What needs to be done
Locate every line below that contains the word "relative" and copy it.

Data supplied

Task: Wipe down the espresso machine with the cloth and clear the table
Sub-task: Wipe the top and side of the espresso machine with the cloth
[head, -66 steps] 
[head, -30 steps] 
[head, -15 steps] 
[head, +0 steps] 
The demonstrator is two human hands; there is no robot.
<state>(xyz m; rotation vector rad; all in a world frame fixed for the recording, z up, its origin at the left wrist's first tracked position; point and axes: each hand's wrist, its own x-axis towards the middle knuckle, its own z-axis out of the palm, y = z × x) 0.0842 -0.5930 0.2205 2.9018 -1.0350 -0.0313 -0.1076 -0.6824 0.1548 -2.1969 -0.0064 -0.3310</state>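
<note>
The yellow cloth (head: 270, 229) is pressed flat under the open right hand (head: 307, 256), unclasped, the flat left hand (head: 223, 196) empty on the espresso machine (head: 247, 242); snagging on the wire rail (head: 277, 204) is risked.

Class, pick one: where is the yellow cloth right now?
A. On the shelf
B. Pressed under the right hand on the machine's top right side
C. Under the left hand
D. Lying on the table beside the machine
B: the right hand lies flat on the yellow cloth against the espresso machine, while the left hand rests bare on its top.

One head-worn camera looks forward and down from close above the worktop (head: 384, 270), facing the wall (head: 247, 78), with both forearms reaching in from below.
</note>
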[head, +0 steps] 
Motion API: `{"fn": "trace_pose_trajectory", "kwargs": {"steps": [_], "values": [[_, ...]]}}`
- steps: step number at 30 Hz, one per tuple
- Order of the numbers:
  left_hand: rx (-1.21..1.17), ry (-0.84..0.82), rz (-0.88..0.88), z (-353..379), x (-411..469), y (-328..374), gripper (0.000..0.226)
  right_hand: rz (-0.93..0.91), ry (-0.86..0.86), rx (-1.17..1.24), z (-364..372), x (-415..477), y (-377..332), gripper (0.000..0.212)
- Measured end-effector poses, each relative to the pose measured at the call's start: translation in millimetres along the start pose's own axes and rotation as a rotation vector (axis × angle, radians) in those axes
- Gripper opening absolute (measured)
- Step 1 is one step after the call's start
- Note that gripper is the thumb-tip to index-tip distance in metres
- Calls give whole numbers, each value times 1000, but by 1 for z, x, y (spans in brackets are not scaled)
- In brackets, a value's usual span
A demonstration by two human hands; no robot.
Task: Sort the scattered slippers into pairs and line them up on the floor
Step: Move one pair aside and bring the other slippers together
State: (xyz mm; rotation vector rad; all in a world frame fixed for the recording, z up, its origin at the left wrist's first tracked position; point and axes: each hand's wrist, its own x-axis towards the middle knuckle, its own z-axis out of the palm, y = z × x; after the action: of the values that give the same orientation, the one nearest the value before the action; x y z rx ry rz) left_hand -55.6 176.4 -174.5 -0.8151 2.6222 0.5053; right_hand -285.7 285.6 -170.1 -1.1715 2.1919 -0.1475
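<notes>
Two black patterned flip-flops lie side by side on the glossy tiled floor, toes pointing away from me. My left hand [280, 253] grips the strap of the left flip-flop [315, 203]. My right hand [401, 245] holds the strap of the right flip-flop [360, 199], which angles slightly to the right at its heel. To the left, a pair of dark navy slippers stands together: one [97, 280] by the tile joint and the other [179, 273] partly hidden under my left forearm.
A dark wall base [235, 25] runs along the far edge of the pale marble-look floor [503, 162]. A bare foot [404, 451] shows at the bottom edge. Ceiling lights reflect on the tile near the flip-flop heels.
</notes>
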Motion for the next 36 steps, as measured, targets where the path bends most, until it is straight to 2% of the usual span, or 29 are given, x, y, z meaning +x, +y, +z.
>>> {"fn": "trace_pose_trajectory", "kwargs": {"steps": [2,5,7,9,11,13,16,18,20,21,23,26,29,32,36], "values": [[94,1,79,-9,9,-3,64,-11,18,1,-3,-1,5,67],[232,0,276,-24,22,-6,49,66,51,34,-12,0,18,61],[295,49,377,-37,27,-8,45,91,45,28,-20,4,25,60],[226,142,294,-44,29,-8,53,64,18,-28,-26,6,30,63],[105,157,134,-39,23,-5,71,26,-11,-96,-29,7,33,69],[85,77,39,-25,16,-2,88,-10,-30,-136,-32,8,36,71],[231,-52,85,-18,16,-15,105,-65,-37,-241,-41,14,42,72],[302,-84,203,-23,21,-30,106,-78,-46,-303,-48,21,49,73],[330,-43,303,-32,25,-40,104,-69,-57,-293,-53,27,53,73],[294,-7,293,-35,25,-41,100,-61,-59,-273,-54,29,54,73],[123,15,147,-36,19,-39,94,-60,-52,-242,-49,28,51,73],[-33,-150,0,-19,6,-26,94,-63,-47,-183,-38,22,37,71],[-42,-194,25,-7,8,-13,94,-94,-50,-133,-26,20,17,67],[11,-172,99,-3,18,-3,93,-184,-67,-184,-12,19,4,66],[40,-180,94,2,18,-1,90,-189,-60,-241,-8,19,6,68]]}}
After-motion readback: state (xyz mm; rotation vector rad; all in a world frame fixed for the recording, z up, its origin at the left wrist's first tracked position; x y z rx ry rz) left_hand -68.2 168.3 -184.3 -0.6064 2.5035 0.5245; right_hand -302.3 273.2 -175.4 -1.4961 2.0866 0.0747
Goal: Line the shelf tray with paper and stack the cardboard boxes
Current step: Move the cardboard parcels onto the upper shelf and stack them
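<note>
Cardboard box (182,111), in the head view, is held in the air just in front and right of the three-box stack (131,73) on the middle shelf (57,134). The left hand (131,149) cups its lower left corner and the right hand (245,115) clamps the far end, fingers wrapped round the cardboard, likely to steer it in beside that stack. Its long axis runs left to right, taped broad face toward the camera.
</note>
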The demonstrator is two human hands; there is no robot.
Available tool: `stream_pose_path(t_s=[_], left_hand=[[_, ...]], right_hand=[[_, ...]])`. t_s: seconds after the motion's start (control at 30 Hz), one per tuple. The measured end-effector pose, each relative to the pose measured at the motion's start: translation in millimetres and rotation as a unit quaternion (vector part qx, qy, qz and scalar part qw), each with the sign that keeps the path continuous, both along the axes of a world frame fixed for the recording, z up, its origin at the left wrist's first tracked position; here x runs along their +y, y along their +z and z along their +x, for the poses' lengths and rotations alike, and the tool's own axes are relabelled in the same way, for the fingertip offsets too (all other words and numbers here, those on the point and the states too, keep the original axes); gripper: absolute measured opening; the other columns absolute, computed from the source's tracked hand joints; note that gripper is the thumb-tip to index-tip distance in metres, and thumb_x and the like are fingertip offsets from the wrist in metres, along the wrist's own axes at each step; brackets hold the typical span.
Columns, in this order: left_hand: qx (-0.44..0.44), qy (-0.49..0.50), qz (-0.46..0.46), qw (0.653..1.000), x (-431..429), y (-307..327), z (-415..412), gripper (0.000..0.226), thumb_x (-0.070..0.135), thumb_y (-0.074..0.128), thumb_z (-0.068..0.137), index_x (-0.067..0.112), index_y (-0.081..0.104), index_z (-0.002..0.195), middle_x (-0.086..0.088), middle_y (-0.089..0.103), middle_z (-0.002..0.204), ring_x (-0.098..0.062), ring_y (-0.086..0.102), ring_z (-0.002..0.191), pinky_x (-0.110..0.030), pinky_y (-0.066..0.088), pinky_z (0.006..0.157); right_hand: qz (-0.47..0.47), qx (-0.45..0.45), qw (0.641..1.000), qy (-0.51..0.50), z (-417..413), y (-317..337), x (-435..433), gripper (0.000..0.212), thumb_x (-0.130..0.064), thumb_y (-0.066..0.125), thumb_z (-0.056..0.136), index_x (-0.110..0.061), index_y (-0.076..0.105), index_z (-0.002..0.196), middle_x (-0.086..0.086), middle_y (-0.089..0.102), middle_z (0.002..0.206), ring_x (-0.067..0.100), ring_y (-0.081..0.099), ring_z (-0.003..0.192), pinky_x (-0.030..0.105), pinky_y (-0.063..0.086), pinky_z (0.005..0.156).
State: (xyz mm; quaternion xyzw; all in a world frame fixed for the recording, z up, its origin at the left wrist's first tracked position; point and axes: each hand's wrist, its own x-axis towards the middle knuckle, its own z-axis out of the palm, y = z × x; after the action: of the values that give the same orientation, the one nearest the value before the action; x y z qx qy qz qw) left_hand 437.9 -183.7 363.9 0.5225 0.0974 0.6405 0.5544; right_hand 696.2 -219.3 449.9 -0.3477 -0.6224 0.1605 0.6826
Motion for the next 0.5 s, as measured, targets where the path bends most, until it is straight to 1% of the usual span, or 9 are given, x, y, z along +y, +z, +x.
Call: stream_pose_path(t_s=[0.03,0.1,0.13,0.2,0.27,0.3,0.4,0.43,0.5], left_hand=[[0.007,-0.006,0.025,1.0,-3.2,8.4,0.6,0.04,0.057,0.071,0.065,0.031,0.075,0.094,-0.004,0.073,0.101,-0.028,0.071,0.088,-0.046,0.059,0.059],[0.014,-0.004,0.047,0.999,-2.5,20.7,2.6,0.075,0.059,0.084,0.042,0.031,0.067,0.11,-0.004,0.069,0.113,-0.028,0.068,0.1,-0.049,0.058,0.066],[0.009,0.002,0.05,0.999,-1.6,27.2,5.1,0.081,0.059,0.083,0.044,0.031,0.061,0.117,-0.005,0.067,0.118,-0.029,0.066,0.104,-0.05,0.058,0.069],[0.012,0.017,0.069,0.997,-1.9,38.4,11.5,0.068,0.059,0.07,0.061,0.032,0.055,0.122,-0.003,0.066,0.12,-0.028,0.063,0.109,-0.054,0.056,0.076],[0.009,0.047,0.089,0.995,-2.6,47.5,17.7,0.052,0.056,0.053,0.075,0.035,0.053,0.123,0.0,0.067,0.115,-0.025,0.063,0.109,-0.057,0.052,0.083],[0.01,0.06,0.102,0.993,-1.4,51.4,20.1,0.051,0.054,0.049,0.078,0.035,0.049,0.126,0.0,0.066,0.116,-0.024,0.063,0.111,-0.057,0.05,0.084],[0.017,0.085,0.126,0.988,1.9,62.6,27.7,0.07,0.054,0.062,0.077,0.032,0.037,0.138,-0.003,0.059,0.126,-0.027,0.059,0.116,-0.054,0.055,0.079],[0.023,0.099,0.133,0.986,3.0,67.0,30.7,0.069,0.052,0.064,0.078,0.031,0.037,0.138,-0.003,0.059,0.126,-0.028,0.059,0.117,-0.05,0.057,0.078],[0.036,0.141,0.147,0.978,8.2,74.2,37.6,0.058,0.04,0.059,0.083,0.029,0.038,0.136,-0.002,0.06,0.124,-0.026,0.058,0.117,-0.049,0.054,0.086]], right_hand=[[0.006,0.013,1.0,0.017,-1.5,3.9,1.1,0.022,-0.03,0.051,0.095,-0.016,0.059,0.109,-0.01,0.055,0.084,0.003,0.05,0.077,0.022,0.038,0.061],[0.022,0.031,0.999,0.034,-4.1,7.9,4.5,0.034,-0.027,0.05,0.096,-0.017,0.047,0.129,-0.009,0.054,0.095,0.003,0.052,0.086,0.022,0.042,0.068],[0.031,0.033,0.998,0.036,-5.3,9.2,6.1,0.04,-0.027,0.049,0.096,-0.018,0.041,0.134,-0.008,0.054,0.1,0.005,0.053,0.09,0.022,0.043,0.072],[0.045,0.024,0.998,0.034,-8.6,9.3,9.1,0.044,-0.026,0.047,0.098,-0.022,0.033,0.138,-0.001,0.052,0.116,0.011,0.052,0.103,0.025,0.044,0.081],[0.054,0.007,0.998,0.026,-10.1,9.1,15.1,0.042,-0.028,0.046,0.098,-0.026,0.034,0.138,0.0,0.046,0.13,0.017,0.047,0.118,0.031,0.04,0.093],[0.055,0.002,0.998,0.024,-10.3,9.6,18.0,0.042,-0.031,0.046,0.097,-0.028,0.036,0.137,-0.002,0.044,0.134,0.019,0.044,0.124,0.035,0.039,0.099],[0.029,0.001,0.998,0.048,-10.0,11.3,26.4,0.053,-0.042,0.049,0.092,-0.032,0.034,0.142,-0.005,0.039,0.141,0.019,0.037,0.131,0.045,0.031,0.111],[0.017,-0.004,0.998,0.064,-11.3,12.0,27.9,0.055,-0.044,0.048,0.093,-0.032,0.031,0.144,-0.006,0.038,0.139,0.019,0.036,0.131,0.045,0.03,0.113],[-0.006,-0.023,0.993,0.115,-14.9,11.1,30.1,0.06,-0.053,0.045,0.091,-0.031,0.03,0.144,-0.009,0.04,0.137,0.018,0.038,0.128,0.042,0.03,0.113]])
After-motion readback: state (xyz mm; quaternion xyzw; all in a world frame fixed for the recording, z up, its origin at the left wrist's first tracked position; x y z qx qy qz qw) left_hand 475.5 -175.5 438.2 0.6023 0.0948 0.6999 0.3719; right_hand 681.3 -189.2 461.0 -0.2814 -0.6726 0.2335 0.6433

Solution for this problem
- Measured end-effector poses, each relative to the pose measured at the call's start: translation in millimetres along the start pose's own axes and rotation as a rotation vector (axis × angle, radians) in those axes
Available tool: `stream_pose_path(t_s=[_], left_hand=[[_, ...]], right_hand=[[_, ...]])`. t_s: seconds after the motion's start (control at 30 Hz), one per tuple. The measured end-effector pose, each relative to the pose measured at the motion's start: translation in millimetres and rotation as a unit quaternion (vector part qx, qy, qz and scalar part qw), each with the sign that keeps the path continuous, both along the axes of a world frame fixed for the recording, z up, its origin at the left wrist's first tracked position; here x runs along their +y, y along their +z and z along their +x, for the poses' lengths and rotations alike, and the tool's own axes are relabelled in the same way, for the fingertip offsets too (all other words and numbers here, those on the point and the states too, keep the original axes); gripper: absolute measured opening; the other columns absolute, computed from the source's tracked hand joints; note that gripper is the thumb-tip to index-tip distance in metres, and thumb_x and the like are fingertip offsets from the wrist in metres, along the wrist's own axes at each step; brackets hold the typical span.

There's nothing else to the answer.